## Work task:
Give back exactly the stretch of data below from the line holding "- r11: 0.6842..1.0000" through the line holding "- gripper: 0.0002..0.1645", both ends included, and leave the remaining lines out.
((
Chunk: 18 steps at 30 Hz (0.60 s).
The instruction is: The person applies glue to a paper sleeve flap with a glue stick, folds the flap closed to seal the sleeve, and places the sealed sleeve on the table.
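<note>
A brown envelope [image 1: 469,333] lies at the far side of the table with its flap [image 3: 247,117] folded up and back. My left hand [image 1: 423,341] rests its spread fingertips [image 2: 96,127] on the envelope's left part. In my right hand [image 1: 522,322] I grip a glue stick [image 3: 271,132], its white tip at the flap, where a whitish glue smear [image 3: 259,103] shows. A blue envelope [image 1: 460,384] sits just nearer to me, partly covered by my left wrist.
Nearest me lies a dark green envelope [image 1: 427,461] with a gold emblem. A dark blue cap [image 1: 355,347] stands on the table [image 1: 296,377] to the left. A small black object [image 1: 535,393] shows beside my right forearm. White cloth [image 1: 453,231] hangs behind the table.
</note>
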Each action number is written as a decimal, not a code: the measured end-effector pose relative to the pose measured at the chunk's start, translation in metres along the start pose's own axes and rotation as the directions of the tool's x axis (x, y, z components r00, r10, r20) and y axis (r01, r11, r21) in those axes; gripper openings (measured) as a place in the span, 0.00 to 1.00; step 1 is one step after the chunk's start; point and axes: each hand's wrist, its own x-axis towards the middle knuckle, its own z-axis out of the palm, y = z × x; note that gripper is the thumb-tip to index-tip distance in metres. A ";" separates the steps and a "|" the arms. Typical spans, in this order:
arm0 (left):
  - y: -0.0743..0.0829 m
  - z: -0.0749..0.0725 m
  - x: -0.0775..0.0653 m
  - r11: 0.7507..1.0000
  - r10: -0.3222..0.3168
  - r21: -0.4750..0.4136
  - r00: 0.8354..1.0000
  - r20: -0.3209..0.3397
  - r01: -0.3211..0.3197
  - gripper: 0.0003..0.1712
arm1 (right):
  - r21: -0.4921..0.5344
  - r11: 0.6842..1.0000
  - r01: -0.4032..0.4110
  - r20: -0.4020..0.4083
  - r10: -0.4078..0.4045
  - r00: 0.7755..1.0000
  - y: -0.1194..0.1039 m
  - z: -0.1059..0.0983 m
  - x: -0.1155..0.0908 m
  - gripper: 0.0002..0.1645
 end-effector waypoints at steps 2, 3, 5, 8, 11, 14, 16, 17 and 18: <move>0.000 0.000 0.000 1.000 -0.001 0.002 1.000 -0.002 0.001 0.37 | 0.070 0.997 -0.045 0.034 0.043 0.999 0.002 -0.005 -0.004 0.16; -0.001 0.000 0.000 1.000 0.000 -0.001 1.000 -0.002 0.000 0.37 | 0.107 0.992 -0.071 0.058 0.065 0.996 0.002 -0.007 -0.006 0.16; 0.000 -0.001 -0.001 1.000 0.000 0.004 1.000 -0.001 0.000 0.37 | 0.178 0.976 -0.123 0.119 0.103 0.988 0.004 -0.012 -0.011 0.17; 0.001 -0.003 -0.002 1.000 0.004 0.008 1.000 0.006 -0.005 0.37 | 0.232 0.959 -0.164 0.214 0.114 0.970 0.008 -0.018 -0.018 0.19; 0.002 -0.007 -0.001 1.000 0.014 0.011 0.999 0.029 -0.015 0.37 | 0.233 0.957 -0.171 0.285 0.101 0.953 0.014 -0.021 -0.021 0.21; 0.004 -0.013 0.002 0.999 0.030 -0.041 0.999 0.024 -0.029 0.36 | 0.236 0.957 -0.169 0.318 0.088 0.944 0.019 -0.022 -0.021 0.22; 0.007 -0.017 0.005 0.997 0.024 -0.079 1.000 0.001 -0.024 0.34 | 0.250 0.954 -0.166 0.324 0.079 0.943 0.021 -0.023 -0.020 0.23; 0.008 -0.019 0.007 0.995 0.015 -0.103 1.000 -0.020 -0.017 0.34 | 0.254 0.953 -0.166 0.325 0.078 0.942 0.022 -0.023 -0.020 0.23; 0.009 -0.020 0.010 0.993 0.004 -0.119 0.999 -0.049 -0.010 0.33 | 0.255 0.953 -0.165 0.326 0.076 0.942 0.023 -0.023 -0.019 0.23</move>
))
## Response to this task:
  - r11: 0.6842..1.0000
  - r01: -0.4032..0.4110
  - r20: -0.4020..0.4083
  - r10: -0.4078..0.4045
  - r00: 0.7755..1.0000
  - y: -0.1194..0.1039 m
  - z: -0.1059..0.0983 m
  - x: -0.1155..0.0908 m
  - gripper: 0.0002..0.1645

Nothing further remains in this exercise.